A Petrobras fez as contas e concluiu que, para fazer frente a investimentos de US$ 174 bilhões previstos em cinco anos –incluindo os projetos...

A Petrobras fez as contas e concluiu que, para fazer frente a investimentos de US$ 174 bilhões previstos em cinco anos –incluindo os projetos de exploração do pré-sal–, precisará ter 64,6 mil funcionários próprios (concursados) em 2013. Em quatro anos, será um aumento de 15,9% no seu quadro.

Ao contrário do que se possa supor, não é nas plataformas do pré-sal que trabalhará a maior parte desses funcionários. “Nos US$ 174 bilhões previstos estão todas as áreas e projetos, como a construção das refinarias”, diz a gerente de planejamento de recursos humanos da empresa, Mariângela Mundim.

Segundo a técnica, o alto custo de deslocamento para as plataformas no pré-sal da bacia de Santos –de 300 quilômetros, contra cerca de 100 quilômetros na bacia de Campos– levará a empresa a buscar uma maior automação de processos, para impedir que a operação fique cara demais.

“A complexidade logística e de segurança nessas áreas é grande.
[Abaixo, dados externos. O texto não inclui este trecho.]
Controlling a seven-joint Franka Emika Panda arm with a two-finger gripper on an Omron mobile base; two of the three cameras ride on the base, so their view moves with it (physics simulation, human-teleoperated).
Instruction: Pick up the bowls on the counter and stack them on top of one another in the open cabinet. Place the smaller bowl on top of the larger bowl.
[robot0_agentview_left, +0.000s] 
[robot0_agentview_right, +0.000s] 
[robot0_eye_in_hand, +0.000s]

A Petrobras contará com a tecnologia para chegar ao mínimo de habitação nas plataformas do pré-sal”, diz.

Depois de 12 anos sem concurso, as seleções na Petrobras foram retomadas em 2001, quando havia 32,8 mil empregados. Desde então, a empresa conseguiu aumentar seus quadros em 23 mil pessoas, chegando a 55,8 mil. Segundo Mundim, não está descartada a convocação de um concurso ainda neste ano. “A prioridade são as áreas técnicas”, diz.

Os concursos também não terão, por enquanto, foco no reforço das equipes que exploram o pré-sal das bacias de Santos, a mais promissora, e Campos. A ideia da empresa é equilibrar essas equipes, transferindo funcionários mais antigos lotados em outras bacias.

Aposentados

Os planos da Petrobras de chegar a 2013 com 64,6 mil contratados esbarram em um problema: o alto ritmo de aposentadorias na empresa, devido ao envelhecimento da equipe.
Para atingir esta meta, a empresa deveria contratar, do início deste ano até o fim de 2012, 9.500 pessoas, ou 1.900 ao ano.

A julgar pelo ocorrido neste ano, a meta será difícil de atingir: em 2009 foram contratadas quase mil pessoas por concursos, só que cerca de 400 deixaram a empresa para se aposentar. Resultado, o número de funcionários cresceu em menos de 600 pessoas, totalizando 55,8 mil até agora.

O envelhecimento dos quadros da empresa é mais uma dificuldade a ser enfrentada na formação da equipe da companhia. Como a estatal ficou muitos anos sem fazer concursos, criou-se um vácuo de gerações na empresa. Existe um grupo de contratados na faixa dos 30 anos de idade, e outro já acima de 40 anos.

A idade média dos funcionários da Petrobras é de 42 anos. Do total, 8% têm mais de 30 de casa, e a empresa prevê um número crescente de aposentadorias. Entre engenheiros, geólogos e geofísicos, que atuam nas principais atividades da empresa -exploração e produção de petróleo-, a idade média está entre 47 e 49 anos.

Na avaliação da empresa, não há muito o que fazer, além de tentar acelerar as contratações e fazer treinamento intenso dos novos -dado pelos profissionais mais antigos- por até um ano. É a forma encontrada para garantir a transferência de conhecimento dos mais velhos.

Ao fim de cada ano, a Petrobras revê seu plano de investimentos, o que determina uma nova avaliação da necessidade de pessoal. Segundo Mundim, a área de recursos humanos não chegou à fase de revisão ainda. “Tudo pode acontecer, inclusive concluir que não precisamos de 9.000 pessoas.”

Mas, diante do desafio de explorar e produzir no pré-sal -ampliado com a cessão de novas reservas prevista pelo marco regulatório que tramita no Congresso-, há poucas dúvidas de que o número deve, na verdade, crescer mais.